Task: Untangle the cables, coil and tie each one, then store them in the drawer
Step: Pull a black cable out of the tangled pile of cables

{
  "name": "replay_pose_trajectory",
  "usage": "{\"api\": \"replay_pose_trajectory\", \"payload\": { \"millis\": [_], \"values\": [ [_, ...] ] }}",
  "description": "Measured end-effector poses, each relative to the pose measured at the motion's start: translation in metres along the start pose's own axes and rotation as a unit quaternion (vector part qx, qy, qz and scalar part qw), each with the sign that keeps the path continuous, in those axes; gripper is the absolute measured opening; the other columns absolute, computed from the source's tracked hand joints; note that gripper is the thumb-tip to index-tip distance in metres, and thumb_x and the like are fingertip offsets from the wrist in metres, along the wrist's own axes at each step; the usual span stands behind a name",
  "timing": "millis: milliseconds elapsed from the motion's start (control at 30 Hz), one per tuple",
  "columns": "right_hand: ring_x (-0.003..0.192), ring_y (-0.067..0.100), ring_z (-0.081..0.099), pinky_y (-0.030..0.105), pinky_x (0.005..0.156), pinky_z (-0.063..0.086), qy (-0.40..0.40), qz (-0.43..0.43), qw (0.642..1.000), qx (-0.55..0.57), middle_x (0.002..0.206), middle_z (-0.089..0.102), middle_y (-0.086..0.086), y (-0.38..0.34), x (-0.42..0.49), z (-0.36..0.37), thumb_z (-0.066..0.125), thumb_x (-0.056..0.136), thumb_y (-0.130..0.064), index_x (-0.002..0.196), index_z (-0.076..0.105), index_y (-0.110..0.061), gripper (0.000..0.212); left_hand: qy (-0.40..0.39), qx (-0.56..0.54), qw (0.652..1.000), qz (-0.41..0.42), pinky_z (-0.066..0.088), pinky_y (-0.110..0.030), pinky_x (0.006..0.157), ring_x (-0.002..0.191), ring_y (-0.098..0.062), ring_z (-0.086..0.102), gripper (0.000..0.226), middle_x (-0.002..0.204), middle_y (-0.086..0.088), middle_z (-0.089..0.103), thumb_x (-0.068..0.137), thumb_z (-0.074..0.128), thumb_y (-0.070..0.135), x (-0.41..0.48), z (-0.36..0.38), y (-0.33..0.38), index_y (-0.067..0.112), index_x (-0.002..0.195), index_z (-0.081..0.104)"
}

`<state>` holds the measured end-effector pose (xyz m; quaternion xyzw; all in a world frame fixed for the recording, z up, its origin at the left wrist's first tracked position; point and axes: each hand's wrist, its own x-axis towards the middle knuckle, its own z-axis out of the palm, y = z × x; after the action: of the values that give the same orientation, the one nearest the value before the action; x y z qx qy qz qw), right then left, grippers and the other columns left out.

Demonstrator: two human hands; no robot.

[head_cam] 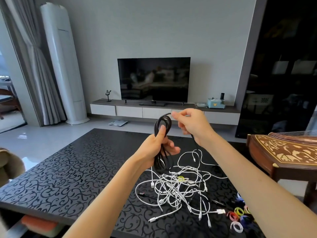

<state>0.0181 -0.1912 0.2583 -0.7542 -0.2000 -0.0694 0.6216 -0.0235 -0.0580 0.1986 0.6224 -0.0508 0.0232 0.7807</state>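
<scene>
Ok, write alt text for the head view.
A person's left hand grips a coiled black cable above a black patterned table while the right hand pinches its uncoiled part. Tangled white cables and coloured ties lie on it.

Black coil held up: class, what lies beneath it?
Beneath the black coil, held by the left hand, white cables lie on the table; whatever its loops cover is hidden.

Partly hidden cable
The left hand (154,145) covers part of the coiled black cable (164,121), whose loose end is lost against the dark surface (68,169).
</scene>
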Motion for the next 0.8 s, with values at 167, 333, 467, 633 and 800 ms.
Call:
{"api": "replay_pose_trajectory", "payload": {
  "millis": [167, 333, 467, 633, 800],
  "values": [
    [0.051, 0.009, 0.052, 0.023, 0.051, 0.053, -0.017, 0.002, 1.000, 0.006, 0.066, 0.060, 0.005, 0.031, -0.026, 0.002, 0.054, 0.096, -0.014, 0.082, 0.060, -0.009, 0.015, 0.026, -0.071, 0.997, -0.034, 0.031, -0.018, 0.034, 0.033, -0.009, 0.025, 0.055, 0.047, 0.005, 0.027, 0.090, 0.043, 0.057, -0.002, -0.001, -0.006, 0.019, 0.052, 0.033],
    [0.050, 0.021, 0.056, 0.034, 0.061, 0.049, 0.016, -0.046, 0.988, -0.150, 0.055, 0.061, 0.004, 0.050, -0.053, 0.023, 0.051, 0.095, -0.020, 0.069, 0.059, -0.009, 0.029, 0.077, -0.083, 0.994, -0.011, 0.025, -0.018, 0.036, 0.037, -0.008, 0.023, 0.051, 0.048, 0.006, 0.026, 0.072, 0.058, 0.062, -0.002, 0.002, -0.006, 0.014, 0.062, 0.042],
    [0.066, 0.026, 0.058, 0.032, 0.062, 0.039, 0.018, -0.128, 0.959, -0.252, 0.062, 0.057, -0.002, 0.049, -0.064, 0.039, 0.048, 0.095, -0.019, 0.070, 0.055, -0.014, 0.026, 0.100, 0.039, 0.994, 0.021, 0.034, -0.019, 0.039, 0.040, -0.008, 0.039, 0.035, 0.049, 0.005, 0.046, 0.076, 0.074, 0.041, -0.002, 0.005, -0.007, 0.014, 0.064, 0.056],
    [0.066, 0.029, 0.055, 0.035, 0.060, 0.039, -0.009, -0.146, 0.947, -0.287, 0.068, 0.062, 0.007, 0.051, -0.067, 0.041, 0.047, 0.096, -0.024, 0.079, 0.060, -0.010, 0.026, 0.162, 0.080, 0.983, 0.039, 0.037, -0.019, 0.038, 0.036, -0.005, 0.044, 0.028, 0.044, 0.006, 0.051, 0.087, 0.067, 0.030, 0.001, 0.001, -0.008, 0.011, 0.068, 0.062],
    [0.064, 0.024, 0.059, 0.036, 0.067, 0.046, -0.088, -0.067, 0.950, -0.291, 0.066, 0.064, 0.005, 0.087, -0.074, 0.027, 0.046, 0.096, -0.027, 0.072, 0.053, -0.007, 0.033, 0.217, 0.037, 0.975, 0.032, 0.043, -0.028, 0.057, 0.040, -0.008, 0.046, 0.032, 0.042, 0.007, 0.043, 0.094, 0.055, 0.039, 0.005, -0.014, 0.002, 0.014, 0.075, 0.050]
  ]
}}
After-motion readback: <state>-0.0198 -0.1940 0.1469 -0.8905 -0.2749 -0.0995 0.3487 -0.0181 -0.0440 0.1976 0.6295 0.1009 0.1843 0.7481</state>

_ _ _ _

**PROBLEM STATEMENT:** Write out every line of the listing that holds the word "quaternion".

**RESULT OF THE TASK:**
  "description": "Measured end-effector poses, each relative to the pose measured at the motion's start: translation in metres along the start pose's own axes and rotation as a unit quaternion (vector part qx, qy, qz and scalar part qw), each with the sign that keeps the path continuous, in those axes; gripper is the absolute measured opening; the other columns absolute, computed from the source's tracked hand joints; note that gripper is the thumb-tip to index-tip distance in metres, and thumb_x and the like are fingertip offsets from the wrist in metres, along the wrist's own axes at each step; the usual span stands behind a name",
`<state>` holds the measured end-effector pose (xyz m; quaternion xyzw; all in a world frame fixed for the recording, z up, its origin at the left wrist's first tracked position; point and axes: each hand's wrist, its own x-axis towards the middle knuckle, its own z-axis out of the palm, y = z × x; after the action: of the values that give the same orientation, the one nearest the value before the action; x y z qx qy qz qw), right then left, grippers and the other columns left out.

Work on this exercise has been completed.